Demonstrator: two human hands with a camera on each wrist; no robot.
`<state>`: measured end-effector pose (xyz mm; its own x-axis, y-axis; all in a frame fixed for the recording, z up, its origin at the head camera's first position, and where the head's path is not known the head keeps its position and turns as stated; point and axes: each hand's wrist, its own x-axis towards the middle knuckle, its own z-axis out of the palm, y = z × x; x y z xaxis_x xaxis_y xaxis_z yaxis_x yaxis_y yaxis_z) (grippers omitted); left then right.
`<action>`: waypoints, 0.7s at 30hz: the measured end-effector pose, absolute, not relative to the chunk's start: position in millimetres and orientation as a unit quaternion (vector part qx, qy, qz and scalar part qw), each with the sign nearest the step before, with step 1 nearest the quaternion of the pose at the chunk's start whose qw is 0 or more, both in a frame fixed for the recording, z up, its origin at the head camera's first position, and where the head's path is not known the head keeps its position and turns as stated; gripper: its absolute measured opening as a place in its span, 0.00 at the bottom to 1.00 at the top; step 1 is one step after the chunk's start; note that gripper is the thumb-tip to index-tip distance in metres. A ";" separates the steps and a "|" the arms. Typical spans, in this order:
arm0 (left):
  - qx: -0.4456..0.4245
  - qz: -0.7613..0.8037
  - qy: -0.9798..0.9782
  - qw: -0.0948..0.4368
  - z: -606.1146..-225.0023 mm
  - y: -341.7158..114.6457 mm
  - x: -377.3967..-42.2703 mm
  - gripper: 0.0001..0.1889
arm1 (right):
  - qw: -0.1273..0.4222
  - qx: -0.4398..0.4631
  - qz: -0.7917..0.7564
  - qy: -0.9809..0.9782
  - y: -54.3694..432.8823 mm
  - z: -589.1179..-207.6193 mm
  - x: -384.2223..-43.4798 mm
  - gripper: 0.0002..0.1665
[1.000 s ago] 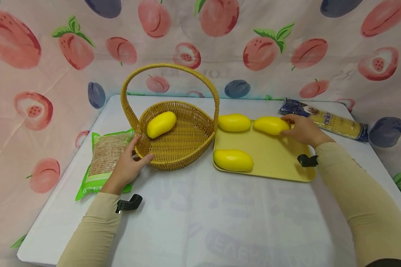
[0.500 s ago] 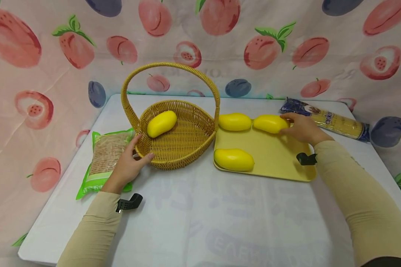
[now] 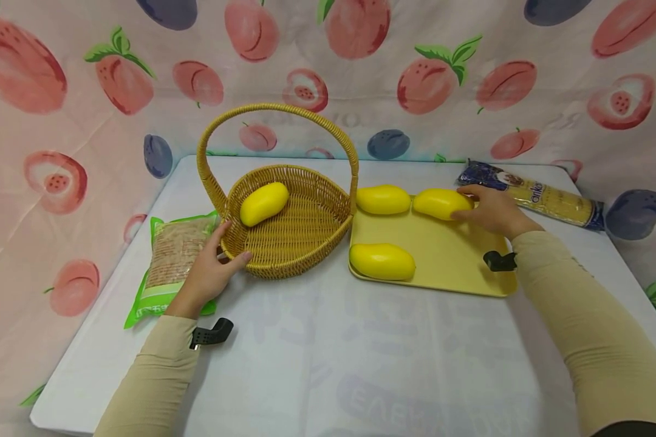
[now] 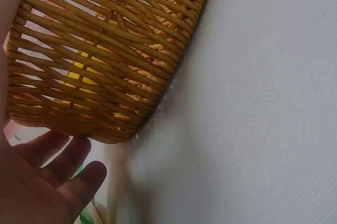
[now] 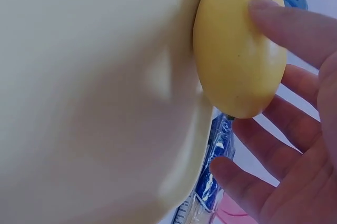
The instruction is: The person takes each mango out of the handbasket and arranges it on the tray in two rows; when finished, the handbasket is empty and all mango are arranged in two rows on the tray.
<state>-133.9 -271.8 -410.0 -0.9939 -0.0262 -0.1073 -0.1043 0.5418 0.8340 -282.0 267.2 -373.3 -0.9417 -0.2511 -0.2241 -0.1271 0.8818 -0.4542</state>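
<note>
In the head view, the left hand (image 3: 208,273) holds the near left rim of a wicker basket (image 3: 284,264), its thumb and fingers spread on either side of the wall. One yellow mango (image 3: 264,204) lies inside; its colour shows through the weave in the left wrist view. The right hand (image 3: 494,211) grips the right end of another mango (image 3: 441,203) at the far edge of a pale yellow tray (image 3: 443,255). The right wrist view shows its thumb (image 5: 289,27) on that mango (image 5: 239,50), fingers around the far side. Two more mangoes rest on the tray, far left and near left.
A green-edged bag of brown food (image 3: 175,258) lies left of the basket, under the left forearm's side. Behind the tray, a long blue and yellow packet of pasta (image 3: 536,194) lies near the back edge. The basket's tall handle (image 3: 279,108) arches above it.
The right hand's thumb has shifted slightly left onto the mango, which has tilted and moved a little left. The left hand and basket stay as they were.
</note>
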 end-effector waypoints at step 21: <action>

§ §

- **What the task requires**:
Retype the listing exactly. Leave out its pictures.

- **Task response**:
Demonstrator: two human hands with a camera on each wrist; no robot.
`<state>`: measured end-effector pose (xyz mm; its own x-axis, y-axis; all in a frame fixed for the recording, z up, its origin at the head camera's first position, and where the head's path is not known the head keeps its position and turns as stated; point and axes: each hand's wrist, its own x-axis towards the middle knuckle, its own z-axis out of the palm, y = z × x; x y z xaxis_x xaxis_y xaxis_z yaxis_x yaxis_y yaxis_z) (grippers omitted); left then right.
`<action>`: waypoints, 0.7s at 30hz: the measured end-effector pose, absolute, not relative to the chunk's start: position in millimetres and orientation as a unit quaternion (vector part qx, qy, qz and scalar part qw), each with the sign nearest the step before, with step 1 nearest the quaternion of the pose at the chunk's start whose qw is 0 or more, both in a frame fixed for the recording, z up, its origin at the head camera's first position, and where the head's path is not known the head keeps its position and turns as stated; gripper: its absolute measured opening as a place in its span, 0.00 at the bottom to 1.00 at the top; step 1 is one step after the chunk's start; note that gripper is the thumb-tip to index-tip distance in metres. A ";" separates the steps and a "|" the arms. Typical spans, in this order:
arm0 (left):
  - qx: -0.4456..0.4245
  - qz: -0.7613..0.8037
  - qy: -0.9798..0.9782
  - qw: -0.0948..0.4368
  - z: -606.1146..-225.0023 mm
  - y: -341.7158..114.6457 mm
  - x: -377.3967..-42.2703 mm
  - gripper: 0.0001..0.1889
arm1 (right):
  - qw: -0.1273..0.4222
  - qx: -0.4398..0.4631
  - qz: -0.7917..0.7564
  - qy: -0.9809..0.9782
  - y: -54.3694..432.8823 mm
  - z: -589.1179..-207.6193 mm
  - x: -384.2223..-43.4798 mm
  - gripper: 0.0002..0.1665
[1.000 s ago] 
[0.500 s ago] 
[now] 
[now] 
[now] 
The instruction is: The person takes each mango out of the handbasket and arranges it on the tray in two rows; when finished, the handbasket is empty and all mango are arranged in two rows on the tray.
<state>-133.9 -271.8 -410.0 -0.9939 -0.0262 -0.1073 -0.1043 0.5418 0.8340 -282.0 267.2 -373.3 -0.9417 -0.2511 -0.2241 -0.1271 0.8818 -0.4542</state>
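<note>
In the head view, the left hand (image 3: 208,273) holds the near left rim of a wicker basket (image 3: 284,264), its thumb and fingers spread on either side of the wall. One yellow mango (image 3: 264,204) lies inside; its colour shows through the weave in the left wrist view. The right hand (image 3: 494,211) grips the right end of another mango (image 3: 441,203) at the far edge of a pale yellow tray (image 3: 443,255). The right wrist view shows its thumb (image 5: 289,27) on that mango (image 5: 239,50), fingers around the far side. Two more mangoes rest on the tray, far left and near left.
A green-edged bag of brown food (image 3: 175,258) lies left of the basket, under the left forearm's side. Behind the tray, a long blue and yellow packet of pasta (image 3: 536,194) lies near the back edge. The basket's tall handle (image 3: 279,108) arches above it.
The right hand's thumb has shifted slightly left onto the mango, which has tilted and moved a little left. The left hand and basket stay as they were.
</note>
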 end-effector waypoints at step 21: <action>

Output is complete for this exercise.